若き日の仲代達矢扮する平清盛の乾坤一擲の気迫と、斜陽化してからの、やることなすことすべてが裏目に出るという閉塞状態が強烈に焼き付いております。
「清盛は頼朝を助けたばかりに、頼朝は平家を滅ぼしてしまった」という、巷間、言われる「情けが仇」の見本のように言われることについてですが、私は清盛が源氏の幼子を助けたというのは、決して間違っていなかったと思います。
なぜなら、保元・平治の乱という熾烈な権力闘争の後、人々は新しく権力者になった平家という武力新興階級に対し、どのような人たちなのか不安があったはずで、それに対する不安感を払拭し、政権発足早々の人心掌握に意味があったと思うからです。
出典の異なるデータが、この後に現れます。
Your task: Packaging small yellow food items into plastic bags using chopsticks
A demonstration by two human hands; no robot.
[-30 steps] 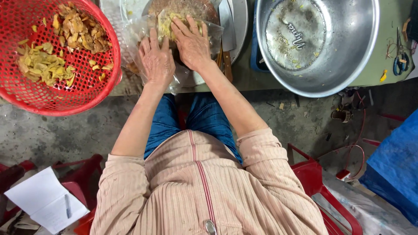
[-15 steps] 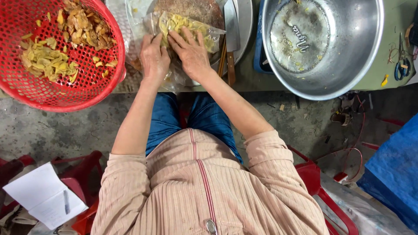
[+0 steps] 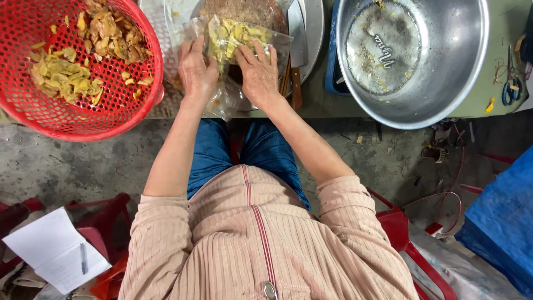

私が学生時代に愛読した本の著者である大橋武夫氏も「平家の滅亡の原因は、よく敵に情けを掛けたことのように言われるがこれは違う。平家の滅亡の大きな要素は清盛亡き後、平家の側に清盛に代わる柱石がいなかったことだ。その意味では、清盛の長男で、器量人、重盛の早逝が惜しまれる。その証拠に、現に平家を都から追ったのは頼朝でも義経でもなく、木曽義仲なのである。」と書いておられました。
たしかに義仲の将帥としての能力は非常に高く、大橋氏は「義経よりは上」とさえ言っておられたほどで、頼朝や義経、範頼ら義朝の子らがいなかったとしても、木曽義仲(それがだめだったとしてもあるいは他の勢力)によって、結局は滅んでいただろうと思います。
もっとも、ここまではいいとして、ここで私が疑問に思うのは、命を助けるのはともかく、なぜ伊豆になど流したのか?ということです。関東はもともと源氏の地盤であり、今は平家に靡いているとはいえ、湿った火薬庫に、火の気を投げ込むようなものではなかったでしょうか?私なら、頼朝は京に留め置きます。
さらにベストの選択は貴族制に代わる武家政権の樹立という源平共通の利害目的を掲げ、その上で、一門の娘をあてがい(義経らも仏門になど入れず)、平家一門(武家側と言いかえても)に取り込みます。
それができないのなら、やはり殺すべきで、それをやらないなら、源氏の基盤である東国ではなく、平家の基盤である西国へ流すべきだったと思います。